Even though Dominic and I got close, and he tried to have sex with me, we never even kissed once before that. So, at the age of 17, I had not experienced my first kiss. Honestly, I was too scared to let another boy in and get that close. and Alex Gaskarth scared me the most, because I liked him; I liked him a lot. And I couldn't see how he could like me back. No one except Harriet knew I'd not had my first kiss, and she would constantly tell me that it wasn't strange, and some people didn't have their first kiss until their 20's, like her grandma. But I wanted to feel that first kiss with someone I loved, someone special, and someone I knew I could trust.

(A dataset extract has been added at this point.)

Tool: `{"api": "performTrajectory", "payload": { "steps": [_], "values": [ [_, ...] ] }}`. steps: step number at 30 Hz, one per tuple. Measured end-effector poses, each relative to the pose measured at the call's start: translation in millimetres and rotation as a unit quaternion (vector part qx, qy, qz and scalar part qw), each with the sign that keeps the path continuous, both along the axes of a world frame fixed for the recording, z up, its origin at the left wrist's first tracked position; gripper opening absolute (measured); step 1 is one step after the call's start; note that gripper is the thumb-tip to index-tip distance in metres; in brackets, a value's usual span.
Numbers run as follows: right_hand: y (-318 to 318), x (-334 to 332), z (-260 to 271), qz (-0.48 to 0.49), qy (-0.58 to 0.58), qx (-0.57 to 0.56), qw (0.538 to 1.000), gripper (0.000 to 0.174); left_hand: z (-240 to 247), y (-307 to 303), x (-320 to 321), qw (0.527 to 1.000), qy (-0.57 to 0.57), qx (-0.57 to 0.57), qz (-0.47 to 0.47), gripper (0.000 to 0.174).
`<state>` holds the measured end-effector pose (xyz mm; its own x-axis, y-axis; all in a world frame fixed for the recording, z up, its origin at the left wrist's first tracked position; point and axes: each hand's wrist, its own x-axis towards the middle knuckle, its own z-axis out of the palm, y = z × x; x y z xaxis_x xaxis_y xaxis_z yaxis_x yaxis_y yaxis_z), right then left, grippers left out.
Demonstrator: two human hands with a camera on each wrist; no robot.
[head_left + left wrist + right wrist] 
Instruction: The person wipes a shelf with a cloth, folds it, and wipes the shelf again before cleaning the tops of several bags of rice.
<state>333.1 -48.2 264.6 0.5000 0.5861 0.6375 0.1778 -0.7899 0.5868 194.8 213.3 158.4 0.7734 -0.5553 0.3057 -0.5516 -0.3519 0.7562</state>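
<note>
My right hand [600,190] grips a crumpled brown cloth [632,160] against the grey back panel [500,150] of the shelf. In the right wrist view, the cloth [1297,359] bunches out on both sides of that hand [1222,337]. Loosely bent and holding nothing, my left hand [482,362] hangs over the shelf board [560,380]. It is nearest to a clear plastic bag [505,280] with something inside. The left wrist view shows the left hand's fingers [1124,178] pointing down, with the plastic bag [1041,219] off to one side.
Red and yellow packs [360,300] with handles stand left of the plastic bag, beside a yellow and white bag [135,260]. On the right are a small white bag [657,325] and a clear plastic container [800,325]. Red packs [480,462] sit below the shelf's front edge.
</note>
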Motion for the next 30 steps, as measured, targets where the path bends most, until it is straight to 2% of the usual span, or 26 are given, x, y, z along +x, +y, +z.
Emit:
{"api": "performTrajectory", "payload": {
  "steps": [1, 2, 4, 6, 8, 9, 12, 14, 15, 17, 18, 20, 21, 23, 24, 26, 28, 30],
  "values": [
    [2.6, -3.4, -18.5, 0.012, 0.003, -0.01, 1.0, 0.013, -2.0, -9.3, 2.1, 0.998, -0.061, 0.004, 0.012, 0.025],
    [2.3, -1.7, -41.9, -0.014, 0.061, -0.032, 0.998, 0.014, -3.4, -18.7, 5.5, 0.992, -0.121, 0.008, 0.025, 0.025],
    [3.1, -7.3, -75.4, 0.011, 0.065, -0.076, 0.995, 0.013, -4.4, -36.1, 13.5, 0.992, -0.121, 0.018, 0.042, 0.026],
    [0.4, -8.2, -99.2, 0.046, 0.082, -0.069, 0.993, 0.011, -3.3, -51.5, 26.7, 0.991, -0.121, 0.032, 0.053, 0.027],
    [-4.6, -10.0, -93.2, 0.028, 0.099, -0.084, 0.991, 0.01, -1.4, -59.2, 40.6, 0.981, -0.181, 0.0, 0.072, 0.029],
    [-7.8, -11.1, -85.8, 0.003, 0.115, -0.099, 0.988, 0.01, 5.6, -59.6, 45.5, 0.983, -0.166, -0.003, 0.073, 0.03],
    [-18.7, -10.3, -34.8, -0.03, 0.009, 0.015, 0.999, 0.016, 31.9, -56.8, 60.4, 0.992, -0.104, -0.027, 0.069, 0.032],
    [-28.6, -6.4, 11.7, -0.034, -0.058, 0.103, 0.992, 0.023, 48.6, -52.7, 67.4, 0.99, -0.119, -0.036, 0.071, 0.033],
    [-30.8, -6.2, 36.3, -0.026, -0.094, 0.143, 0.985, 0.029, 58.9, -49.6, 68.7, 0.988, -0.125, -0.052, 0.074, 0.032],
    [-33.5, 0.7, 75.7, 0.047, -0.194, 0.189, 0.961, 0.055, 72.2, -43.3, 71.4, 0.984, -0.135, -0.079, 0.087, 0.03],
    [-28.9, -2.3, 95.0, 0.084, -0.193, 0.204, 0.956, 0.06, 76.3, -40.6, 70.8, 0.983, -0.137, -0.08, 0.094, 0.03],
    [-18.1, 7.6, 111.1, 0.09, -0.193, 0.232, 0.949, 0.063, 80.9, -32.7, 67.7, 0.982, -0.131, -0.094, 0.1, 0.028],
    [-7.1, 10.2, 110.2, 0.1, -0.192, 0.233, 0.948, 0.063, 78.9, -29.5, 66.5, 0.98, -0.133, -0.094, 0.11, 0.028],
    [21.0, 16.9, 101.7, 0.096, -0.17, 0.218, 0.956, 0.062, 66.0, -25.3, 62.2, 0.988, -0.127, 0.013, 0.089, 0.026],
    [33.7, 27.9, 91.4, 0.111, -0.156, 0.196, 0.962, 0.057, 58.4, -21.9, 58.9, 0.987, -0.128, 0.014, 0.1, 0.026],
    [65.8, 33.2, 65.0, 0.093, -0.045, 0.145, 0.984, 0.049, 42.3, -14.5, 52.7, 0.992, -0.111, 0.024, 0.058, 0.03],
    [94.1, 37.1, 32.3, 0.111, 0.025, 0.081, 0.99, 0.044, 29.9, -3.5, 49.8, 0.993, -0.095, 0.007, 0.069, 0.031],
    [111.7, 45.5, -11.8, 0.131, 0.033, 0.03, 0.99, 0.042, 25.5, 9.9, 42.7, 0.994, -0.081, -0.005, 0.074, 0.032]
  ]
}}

I must've got lost in my thoughts again, as Harriet said "Annabel, it'll happen soon."

"You had your first kiss in 5th grade." I dismissed absentmindedly, pulling up strands of grass from the ground.

"Yeah, with Robert Cutforth." she complained, and mimed gagging to make me laugh.

"I'm sorry, I'm getting moany." I hugged her gently. "I do love you."

"I love you too," she said. "Annabel, you're so beautiful, I don't understand why you haven't got a boyfriend, anyway! At least 70% of the boys at our school would hit that." she said and snapped her fingers in a z shape, pretending to be sassy. "But, no, you go for one of the most popular, out of reach boys in the school. I mean, you would be cute together..."

I zoned out after a bit, and bathed in the warm glow of the autumn sun. Silently, I agreed with myself not to make the first move with Alex, unless I was really serious about liking him. If he didn't like me back, I was worried I would spiral back into that awful state of poisonous thoughts. I was putting myself first.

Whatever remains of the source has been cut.